Natural Language Inference by Tree-Based Convolution and Heuristic Matching

Lili Mou, Rui Men, Ge Li, Yan Xu, Lu Zhang, Rui Yan, Zhi Jin

Introduction

Recognizing entailment and contradiction between two sentences (called a premise and a hypothesis) is known as natural language inference (NLI) in ?). Provided with a premise sentence, the task is to judge whether the hypothesis can be inferred (entailment), or the hypothesis cannot be true (contradiction). Several examples are illustrated in Table 1.

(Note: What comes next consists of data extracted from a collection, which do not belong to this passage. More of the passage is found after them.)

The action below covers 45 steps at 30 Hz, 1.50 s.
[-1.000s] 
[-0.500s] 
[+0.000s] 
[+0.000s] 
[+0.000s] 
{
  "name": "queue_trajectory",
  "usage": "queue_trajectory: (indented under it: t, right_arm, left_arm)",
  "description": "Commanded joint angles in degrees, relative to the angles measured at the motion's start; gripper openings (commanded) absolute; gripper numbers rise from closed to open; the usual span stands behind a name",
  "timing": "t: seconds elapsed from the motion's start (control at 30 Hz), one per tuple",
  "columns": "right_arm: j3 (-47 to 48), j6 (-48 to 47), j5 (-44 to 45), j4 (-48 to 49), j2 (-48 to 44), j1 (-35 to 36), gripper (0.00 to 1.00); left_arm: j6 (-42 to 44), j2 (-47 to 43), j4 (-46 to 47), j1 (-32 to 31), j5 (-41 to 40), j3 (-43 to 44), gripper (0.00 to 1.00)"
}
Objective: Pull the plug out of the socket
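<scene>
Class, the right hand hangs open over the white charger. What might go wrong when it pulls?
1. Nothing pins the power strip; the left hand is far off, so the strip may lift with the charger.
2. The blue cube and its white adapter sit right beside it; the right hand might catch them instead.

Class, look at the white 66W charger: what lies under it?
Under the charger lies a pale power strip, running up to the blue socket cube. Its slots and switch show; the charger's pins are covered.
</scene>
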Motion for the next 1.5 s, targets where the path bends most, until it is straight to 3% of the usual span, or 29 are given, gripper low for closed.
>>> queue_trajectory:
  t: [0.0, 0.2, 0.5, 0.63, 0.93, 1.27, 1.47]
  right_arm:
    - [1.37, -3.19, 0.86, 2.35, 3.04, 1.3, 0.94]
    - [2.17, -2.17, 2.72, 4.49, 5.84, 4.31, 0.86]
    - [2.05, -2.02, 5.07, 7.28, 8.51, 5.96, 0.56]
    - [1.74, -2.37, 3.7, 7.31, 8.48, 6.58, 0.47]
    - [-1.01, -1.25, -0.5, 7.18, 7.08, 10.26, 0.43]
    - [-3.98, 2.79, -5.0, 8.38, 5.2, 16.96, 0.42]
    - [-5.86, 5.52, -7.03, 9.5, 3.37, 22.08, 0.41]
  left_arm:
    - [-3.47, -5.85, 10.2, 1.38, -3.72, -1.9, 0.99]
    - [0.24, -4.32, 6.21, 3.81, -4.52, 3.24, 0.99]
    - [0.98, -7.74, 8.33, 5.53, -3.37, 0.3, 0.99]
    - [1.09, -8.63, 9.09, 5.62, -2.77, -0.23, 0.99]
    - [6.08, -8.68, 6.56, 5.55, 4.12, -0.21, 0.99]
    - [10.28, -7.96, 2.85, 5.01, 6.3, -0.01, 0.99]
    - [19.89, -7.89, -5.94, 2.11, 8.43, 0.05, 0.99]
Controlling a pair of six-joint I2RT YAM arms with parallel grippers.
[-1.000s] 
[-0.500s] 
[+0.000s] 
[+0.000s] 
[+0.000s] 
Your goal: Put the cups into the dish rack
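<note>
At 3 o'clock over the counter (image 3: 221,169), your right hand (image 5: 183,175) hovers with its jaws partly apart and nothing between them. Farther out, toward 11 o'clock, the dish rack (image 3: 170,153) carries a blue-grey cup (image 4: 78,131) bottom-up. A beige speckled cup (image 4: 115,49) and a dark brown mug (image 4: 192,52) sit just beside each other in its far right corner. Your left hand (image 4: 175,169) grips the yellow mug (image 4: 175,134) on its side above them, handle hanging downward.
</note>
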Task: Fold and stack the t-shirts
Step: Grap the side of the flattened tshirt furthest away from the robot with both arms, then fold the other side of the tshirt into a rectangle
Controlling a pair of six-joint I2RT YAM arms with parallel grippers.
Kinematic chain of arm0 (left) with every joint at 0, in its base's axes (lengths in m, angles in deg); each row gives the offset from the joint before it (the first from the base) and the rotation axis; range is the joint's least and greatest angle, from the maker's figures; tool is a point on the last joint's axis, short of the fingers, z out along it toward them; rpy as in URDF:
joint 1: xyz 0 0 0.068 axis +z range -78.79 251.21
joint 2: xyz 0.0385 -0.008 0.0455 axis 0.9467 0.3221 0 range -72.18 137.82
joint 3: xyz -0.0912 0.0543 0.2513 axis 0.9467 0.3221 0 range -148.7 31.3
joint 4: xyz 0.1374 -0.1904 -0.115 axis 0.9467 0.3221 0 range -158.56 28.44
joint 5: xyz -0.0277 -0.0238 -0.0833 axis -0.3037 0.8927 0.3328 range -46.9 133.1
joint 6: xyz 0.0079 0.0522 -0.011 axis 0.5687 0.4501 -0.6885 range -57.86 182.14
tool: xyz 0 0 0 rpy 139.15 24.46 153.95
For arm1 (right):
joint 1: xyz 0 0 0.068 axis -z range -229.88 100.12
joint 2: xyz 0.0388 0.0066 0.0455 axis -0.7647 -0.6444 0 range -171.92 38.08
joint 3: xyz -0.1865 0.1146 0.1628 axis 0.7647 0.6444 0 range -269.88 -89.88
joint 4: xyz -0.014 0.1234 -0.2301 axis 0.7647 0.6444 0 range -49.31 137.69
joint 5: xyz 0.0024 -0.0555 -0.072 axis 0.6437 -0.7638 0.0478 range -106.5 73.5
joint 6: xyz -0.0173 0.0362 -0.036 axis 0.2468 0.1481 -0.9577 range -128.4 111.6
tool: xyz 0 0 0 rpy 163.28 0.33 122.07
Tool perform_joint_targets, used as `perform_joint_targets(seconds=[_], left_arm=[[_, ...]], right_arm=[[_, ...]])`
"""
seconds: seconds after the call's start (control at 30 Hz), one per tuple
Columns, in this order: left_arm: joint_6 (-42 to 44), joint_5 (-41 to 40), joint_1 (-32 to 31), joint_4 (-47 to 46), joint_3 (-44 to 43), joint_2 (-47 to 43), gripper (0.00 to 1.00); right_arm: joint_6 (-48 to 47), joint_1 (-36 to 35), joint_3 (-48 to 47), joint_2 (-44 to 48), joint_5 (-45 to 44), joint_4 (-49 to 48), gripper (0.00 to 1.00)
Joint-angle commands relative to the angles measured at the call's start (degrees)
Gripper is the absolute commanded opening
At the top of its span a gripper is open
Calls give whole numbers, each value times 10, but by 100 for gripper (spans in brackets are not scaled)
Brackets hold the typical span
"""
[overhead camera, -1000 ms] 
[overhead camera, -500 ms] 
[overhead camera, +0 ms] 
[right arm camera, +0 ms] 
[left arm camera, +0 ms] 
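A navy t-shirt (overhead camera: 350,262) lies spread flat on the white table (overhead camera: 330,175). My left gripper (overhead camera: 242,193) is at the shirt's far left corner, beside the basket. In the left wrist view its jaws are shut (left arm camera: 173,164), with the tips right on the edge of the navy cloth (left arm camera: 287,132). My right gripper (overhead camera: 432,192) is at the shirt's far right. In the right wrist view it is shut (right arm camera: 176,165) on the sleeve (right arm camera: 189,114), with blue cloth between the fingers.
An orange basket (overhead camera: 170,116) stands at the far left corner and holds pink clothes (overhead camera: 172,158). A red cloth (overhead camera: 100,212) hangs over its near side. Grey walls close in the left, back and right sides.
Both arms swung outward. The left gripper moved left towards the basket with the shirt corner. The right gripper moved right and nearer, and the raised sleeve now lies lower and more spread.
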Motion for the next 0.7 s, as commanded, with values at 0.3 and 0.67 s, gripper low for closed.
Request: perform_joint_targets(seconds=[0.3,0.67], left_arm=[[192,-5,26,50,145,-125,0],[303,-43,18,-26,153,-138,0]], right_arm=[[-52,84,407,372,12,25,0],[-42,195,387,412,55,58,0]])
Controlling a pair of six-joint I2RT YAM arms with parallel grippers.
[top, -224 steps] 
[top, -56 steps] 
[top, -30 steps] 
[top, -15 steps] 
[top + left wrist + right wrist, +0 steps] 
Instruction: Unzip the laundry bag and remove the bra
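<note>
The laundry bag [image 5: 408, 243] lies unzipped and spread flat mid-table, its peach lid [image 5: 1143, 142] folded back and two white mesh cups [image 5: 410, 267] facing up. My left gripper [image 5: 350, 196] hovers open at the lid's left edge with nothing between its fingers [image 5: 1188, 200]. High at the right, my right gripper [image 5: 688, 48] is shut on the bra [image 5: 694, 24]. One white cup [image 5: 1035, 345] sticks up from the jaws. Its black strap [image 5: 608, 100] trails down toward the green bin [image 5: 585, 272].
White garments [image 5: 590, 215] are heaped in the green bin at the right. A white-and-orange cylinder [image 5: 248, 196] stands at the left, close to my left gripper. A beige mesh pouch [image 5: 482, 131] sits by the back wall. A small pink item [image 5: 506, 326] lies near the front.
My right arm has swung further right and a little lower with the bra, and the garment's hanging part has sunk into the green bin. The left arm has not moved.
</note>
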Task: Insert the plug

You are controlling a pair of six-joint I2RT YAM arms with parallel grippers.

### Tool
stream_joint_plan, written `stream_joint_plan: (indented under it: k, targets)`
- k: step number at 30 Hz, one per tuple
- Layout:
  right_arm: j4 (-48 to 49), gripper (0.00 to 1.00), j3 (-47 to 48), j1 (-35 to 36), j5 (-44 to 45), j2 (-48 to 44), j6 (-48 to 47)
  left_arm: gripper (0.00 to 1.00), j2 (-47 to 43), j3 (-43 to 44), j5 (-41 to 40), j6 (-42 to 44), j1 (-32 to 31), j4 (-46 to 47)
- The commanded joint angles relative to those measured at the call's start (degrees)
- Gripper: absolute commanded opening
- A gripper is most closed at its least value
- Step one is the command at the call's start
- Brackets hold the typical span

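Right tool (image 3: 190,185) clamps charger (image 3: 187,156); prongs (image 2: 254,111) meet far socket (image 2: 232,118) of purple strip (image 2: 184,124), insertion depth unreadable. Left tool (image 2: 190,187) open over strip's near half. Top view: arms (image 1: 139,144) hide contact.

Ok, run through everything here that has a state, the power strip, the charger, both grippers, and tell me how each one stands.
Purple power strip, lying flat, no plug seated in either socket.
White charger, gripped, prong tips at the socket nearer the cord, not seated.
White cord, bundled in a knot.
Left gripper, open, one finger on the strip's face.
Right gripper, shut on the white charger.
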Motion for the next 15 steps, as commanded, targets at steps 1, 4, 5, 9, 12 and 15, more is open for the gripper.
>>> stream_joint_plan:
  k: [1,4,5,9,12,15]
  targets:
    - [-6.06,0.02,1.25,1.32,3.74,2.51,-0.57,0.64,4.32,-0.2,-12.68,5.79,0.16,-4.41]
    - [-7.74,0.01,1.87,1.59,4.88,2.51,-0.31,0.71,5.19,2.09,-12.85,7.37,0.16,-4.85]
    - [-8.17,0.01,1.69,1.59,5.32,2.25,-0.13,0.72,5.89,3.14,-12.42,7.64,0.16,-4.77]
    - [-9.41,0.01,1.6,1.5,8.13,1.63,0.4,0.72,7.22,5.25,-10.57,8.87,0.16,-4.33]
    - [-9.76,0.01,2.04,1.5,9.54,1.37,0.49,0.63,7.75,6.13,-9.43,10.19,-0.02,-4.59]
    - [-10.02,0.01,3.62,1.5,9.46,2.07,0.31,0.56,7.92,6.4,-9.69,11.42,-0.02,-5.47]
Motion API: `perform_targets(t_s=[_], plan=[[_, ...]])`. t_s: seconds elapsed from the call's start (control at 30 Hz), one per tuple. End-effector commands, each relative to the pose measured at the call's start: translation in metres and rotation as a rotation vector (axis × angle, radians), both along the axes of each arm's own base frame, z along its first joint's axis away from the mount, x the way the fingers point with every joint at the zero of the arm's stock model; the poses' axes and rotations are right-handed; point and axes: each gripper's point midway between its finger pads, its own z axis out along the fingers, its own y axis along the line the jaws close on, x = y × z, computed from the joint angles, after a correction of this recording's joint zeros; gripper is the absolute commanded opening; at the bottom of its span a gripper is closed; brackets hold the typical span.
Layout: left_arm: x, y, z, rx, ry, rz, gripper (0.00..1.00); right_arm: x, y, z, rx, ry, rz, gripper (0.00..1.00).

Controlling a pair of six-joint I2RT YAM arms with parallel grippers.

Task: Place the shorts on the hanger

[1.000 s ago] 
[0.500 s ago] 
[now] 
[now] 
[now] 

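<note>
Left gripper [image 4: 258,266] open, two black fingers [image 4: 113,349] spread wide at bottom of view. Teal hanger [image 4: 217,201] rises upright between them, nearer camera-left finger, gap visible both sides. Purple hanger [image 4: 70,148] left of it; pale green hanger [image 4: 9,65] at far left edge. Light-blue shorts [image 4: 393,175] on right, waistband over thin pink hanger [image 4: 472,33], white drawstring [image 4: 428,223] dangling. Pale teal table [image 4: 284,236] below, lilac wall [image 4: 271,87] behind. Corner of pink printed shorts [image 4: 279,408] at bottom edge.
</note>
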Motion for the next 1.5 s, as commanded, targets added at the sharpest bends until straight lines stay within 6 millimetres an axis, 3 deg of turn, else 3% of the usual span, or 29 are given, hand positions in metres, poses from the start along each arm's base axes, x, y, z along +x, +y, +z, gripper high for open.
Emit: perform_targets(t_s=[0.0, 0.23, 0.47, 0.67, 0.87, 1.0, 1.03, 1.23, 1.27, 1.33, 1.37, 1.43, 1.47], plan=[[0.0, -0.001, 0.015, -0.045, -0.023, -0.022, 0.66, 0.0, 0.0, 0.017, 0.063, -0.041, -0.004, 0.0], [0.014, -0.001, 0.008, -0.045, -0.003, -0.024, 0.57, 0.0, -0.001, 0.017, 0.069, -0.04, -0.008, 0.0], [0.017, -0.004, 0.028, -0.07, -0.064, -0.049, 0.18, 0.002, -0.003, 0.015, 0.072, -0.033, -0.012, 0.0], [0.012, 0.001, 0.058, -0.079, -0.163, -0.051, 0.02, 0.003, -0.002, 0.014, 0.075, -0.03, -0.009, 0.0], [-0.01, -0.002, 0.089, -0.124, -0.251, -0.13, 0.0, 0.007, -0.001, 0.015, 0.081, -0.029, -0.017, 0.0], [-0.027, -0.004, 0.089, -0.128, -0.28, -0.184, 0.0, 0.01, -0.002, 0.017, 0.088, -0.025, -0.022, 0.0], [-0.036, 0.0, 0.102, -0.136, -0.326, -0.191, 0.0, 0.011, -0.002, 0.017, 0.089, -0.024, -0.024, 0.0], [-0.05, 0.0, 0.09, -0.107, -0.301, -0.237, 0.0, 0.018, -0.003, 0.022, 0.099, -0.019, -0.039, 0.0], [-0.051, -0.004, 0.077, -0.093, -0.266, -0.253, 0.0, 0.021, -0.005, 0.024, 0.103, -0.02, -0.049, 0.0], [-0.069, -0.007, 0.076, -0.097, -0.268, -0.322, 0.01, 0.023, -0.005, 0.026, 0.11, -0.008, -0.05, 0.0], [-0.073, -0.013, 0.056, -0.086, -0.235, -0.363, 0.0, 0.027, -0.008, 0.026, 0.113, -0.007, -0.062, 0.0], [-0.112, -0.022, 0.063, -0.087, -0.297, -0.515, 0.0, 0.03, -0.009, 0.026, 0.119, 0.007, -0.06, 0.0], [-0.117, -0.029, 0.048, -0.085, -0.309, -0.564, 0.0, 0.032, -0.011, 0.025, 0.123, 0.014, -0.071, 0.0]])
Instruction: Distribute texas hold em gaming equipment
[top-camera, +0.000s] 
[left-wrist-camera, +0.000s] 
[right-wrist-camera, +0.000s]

NLI is in the core of natural language understanding and has wide applications in NLP, e.g., question answering [Harabagiu and Hickl, 2006] and automatic summarization [Lacatusu et al., 2006, Yan et al., 2011a, Yan et al., 2011b]. Moreover, NLI is also related to other tasks of sentence pair modeling, including paraphrase detection [Hu et al., 2014], relation recognition of discourse units [Liu et al., 2016], etc.

Traditional approaches to NLI mainly fall into two groups: feature-rich models and formal reasoning methods. Feature-based approaches typically leverage machine learning models, but require intensive human engineering to represent lexical and syntactic information in two sentences [MacCartney et al., 2006, Harabagiu et al., 2006]. Formal reasoning, on the other hand, converts a sentence into a formal logical representation and uses interpreters to search for a proof. However, such approaches are limited in terms of scope and accuracy [Bos and Markert, 2005].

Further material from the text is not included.